Once I know this aspect I focus on the shooting plan, and how the filmmakers are planning to capture the live action portion of the film. This has a big effect on how we approach the visual effects methodology. Understanding the camera style and editorial approach also has a massive influence on our choices.

We then focus on how our work integrates with those things and add value to the filmmaking process without impeding it.

As we move further and further away from traditional physical creature creation to digital, is there a method you prefer over the other?

I find it interesting these days to work with special effects supervisors like Cameron Waldbauer, who really understand there is no other process but the digital process. As a result, our collaboration is about how practical special effects work can help enable the visual effects result – which together we acknowledge is the only result.

Establishing this connection allows you to focus on what will be captured in camera to enable a visual effects process that creates awesome results. The visual sophistication of today’s audience plays a crucial role – people recognise when effects don’t feel quite right, even if they don’t know exactly why. This melding together of disparate elements in a seamless way becomes paramount, and that is something that digital processes can perfect.

How do you decide how much of a film or series will be digitally created and how much will be actual physical models and props?

This is oriented around the director’s overall vision for the film and how visual effects plays into that vision. For example, in Chappie the role of physical models was essential in the design of the robots and their roles inanimate props throughout the film – but when it comes to bringing the titular character to life; that was an entirely digital process.

The level of performance and articulation required in the character’s choreography exceeds anything created practically. That being said, the digital performance in Chappie is highly derivative of Sharlto Copley’s performance. Playing Chappie, Sharlto was wearing a grey reference suit – which is how practical work helped shape the character’s performance.

Ultimately, these decisions come back to what is possible in camera when taking into account the director’s vision. For example, when you’re creating the ice wall in Game of Thrones it’s obviously something that’s far too vast to capture on camera. It immediately becomes a visual effects task.

When working on a film, what keeps you up at night the most?

Time! Schedules are always a concern – much more than the creative brief or financing. It comes down to when we will have all the data needed to execute our work. It also depends when we will achieve creative buy-in from clients, and when we receive the inevitable email that says there’s more work than planned on the way. It comes down to when will we know how much time we have left to do our work.

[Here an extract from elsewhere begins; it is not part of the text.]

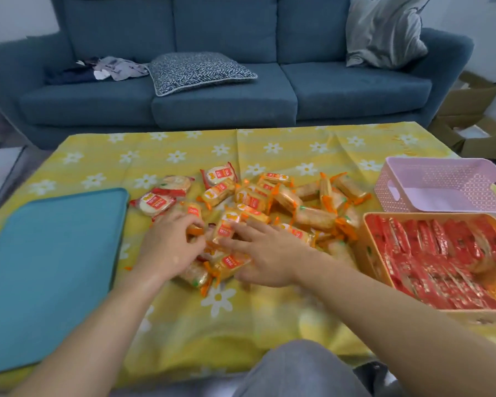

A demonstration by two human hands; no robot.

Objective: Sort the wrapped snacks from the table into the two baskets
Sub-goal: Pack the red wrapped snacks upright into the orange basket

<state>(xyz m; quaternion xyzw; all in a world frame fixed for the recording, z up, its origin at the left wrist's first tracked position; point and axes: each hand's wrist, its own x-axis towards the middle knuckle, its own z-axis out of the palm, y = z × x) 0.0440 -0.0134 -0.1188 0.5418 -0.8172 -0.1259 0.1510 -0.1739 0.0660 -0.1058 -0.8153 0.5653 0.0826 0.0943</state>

When will we achieve creative buy-in from the clients? When will we receive the inevitable email that says there’s more work than planned on the way? When will we know how much time we have left to do our work? These are the kinds of things that literally wake me up thinking.

As an executive producer, you are responsible for giving your teams the best possible chance to complete their work with as little time crunch pressure as possible. So, you’re always looking for ways to get ahead of schedule challenges.

What part of the creature creation process do you enjoy the most?

Depending on the film we’re working on and the filmmakers design process, there is an initial phase where the ideas surrounding a creature aren’t quite solved. Bringing creative solutions to the table at this time is really what our team excels in. Sometimes as an executive producer I am heavily involved in helping guide our team towards results that achieve the client’s vision. It’s a super fun aspect of my role.

Skipping to the end, it’s exciting to see how a great brief and fabulous execution can bring the illustration to life!